[What to work on] Everything from the line containing "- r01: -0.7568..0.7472" through the last line of the data below must be copied exactly, with no other lines included.
== == ==
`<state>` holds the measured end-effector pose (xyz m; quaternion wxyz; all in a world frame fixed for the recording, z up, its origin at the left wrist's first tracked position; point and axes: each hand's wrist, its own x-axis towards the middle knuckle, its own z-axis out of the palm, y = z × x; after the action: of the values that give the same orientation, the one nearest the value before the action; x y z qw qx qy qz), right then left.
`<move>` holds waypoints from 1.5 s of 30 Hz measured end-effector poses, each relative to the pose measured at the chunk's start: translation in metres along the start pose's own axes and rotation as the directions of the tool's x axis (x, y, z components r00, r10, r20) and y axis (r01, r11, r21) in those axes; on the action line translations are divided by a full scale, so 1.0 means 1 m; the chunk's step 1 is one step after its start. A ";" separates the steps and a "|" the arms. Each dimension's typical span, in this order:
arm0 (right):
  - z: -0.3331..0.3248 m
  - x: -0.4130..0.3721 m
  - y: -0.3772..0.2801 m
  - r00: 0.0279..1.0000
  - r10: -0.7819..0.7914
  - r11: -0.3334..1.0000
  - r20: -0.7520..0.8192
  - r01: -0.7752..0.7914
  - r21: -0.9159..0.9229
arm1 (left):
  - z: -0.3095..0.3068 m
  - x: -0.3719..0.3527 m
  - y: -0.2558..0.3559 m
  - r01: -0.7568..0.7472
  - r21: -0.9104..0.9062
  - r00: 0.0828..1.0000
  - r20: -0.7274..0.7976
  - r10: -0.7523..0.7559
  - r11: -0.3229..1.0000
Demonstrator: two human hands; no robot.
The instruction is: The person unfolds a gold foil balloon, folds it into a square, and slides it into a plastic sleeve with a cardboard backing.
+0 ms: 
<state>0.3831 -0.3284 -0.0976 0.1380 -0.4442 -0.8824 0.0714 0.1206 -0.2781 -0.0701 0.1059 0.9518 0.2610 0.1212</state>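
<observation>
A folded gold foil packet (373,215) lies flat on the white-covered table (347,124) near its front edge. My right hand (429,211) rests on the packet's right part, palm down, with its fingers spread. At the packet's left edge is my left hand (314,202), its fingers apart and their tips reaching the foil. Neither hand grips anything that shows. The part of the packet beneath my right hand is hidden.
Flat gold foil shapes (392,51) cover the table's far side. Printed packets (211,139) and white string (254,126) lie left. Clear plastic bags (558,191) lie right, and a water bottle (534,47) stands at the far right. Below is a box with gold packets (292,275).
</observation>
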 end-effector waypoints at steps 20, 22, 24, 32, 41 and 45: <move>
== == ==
[The completed task]
  - r01: -0.7568..0.7472
  - r21: -0.9104..0.9062
  - r00: 0.0828..1.0000
  - r20: -0.7274..0.7976
  - r10: -0.7523..0.7559
  - r11: -0.3229..1.0000
Demonstrator: two human hands; no robot.
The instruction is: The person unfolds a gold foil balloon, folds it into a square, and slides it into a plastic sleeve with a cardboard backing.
+0 ms: 
<state>0.3831 -0.3284 -0.0976 0.1380 -0.4442 -0.8824 0.0714 0.1206 -0.2781 -0.0701 0.1059 0.9518 0.2610 0.1212</state>
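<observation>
A folded gold foil packet (373,215) lies flat on the white-covered table (347,124) near its front edge. My right hand (429,211) rests on the packet's right part, palm down, with its fingers spread. At the packet's left edge is my left hand (314,202), its fingers apart and their tips reaching the foil. Neither hand grips anything that shows. The part of the packet beneath my right hand is hidden.
Flat gold foil shapes (392,51) cover the table's far side. Printed packets (211,139) and white string (254,126) lie left. Clear plastic bags (558,191) lie right, and a water bottle (534,47) stands at the far right. Below is a box with gold packets (292,275).
</observation>
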 end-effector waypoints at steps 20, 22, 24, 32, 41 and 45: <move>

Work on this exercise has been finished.